## PROBLEM
Would you please output, word for word, the span of the listing below that opens on the line containing "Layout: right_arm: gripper" and closes on the line containing "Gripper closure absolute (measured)"? Include both ends and nothing more.

## EXERCISE DATA
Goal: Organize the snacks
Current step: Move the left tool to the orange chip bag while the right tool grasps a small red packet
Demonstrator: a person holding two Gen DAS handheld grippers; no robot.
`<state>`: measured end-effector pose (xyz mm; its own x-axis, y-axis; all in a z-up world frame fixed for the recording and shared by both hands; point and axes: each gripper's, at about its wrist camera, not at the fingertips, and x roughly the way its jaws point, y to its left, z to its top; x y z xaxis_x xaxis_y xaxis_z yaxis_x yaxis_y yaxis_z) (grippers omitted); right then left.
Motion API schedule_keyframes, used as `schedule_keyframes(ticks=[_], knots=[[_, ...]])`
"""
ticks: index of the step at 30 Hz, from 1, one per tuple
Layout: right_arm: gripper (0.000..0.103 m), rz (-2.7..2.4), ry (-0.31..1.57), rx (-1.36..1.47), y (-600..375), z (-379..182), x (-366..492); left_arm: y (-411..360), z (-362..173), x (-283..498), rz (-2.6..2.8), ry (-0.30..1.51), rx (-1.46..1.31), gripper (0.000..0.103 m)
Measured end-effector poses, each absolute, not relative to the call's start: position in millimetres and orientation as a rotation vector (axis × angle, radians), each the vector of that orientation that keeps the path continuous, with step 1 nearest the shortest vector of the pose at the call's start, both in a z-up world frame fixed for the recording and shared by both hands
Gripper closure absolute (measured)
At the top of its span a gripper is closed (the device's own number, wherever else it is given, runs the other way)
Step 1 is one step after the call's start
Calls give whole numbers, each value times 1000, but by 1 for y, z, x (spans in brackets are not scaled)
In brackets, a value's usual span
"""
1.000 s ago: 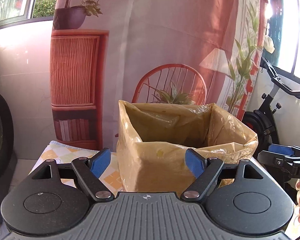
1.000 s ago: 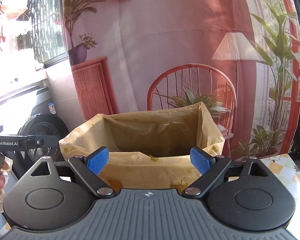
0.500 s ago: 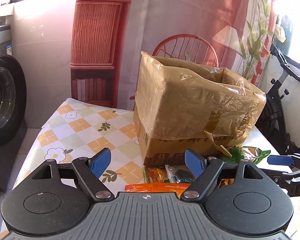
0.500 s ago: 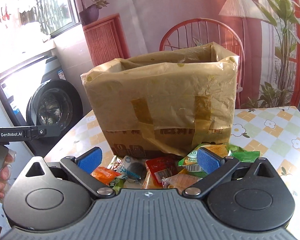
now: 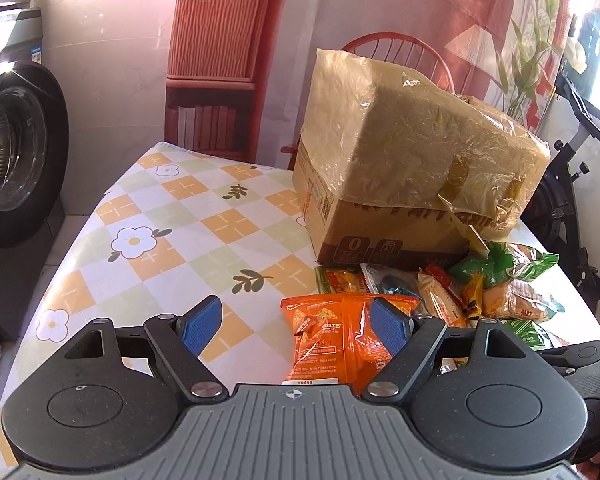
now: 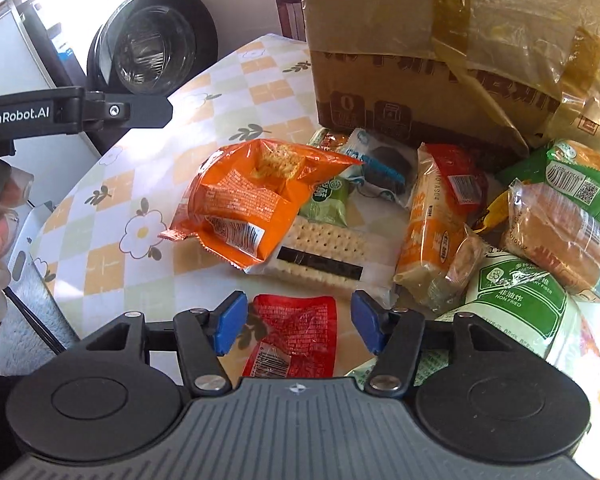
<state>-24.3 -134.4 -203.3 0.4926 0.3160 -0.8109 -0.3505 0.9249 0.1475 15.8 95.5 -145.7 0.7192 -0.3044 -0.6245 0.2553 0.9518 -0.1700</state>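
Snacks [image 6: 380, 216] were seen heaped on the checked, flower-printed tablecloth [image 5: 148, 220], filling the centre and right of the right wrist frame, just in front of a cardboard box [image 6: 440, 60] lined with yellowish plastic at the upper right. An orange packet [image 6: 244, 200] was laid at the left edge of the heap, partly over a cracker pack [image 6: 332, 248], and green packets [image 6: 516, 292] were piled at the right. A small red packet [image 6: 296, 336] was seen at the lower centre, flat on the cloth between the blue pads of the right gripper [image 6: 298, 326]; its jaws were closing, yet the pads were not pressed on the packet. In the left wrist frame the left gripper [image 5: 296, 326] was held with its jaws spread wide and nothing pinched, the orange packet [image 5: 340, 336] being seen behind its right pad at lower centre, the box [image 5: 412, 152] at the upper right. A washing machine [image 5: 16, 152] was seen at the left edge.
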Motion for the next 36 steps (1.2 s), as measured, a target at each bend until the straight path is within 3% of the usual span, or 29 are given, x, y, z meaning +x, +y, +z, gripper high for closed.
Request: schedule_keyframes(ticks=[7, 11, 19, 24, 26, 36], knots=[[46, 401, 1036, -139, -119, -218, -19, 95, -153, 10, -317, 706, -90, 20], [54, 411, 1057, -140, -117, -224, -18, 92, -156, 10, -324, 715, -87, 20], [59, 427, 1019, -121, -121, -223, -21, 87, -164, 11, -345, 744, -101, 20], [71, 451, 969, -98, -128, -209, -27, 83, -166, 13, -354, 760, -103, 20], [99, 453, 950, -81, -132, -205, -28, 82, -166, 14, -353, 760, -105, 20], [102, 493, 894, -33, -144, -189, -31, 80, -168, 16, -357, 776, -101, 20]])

## RESPONSE BOX
Layout: right_arm: gripper (0.000..0.103 m), rz (-2.7..2.4), ry (-0.31..1.57), rx (-1.36..1.47), y (-600..375), z (-379..182), x (-366..492); left_arm: y (-411..360), z (-362..173), x (-283..498), rz (-2.6..2.8), ry (-0.30..1.51), rx (-1.46..1.31), gripper (0.000..0.103 m)
Measured end-effector poses, each absolute, not relative to the call's start: position in millimetres and orientation as a rotation vector (axis × angle, radians), each the vector of that orientation that keeps the path continuous, with step 1 nearest the shortest vector of the pose at the call's start, both in a z-up world frame fixed for the recording and shared by both hands
Gripper closure absolute (measured)

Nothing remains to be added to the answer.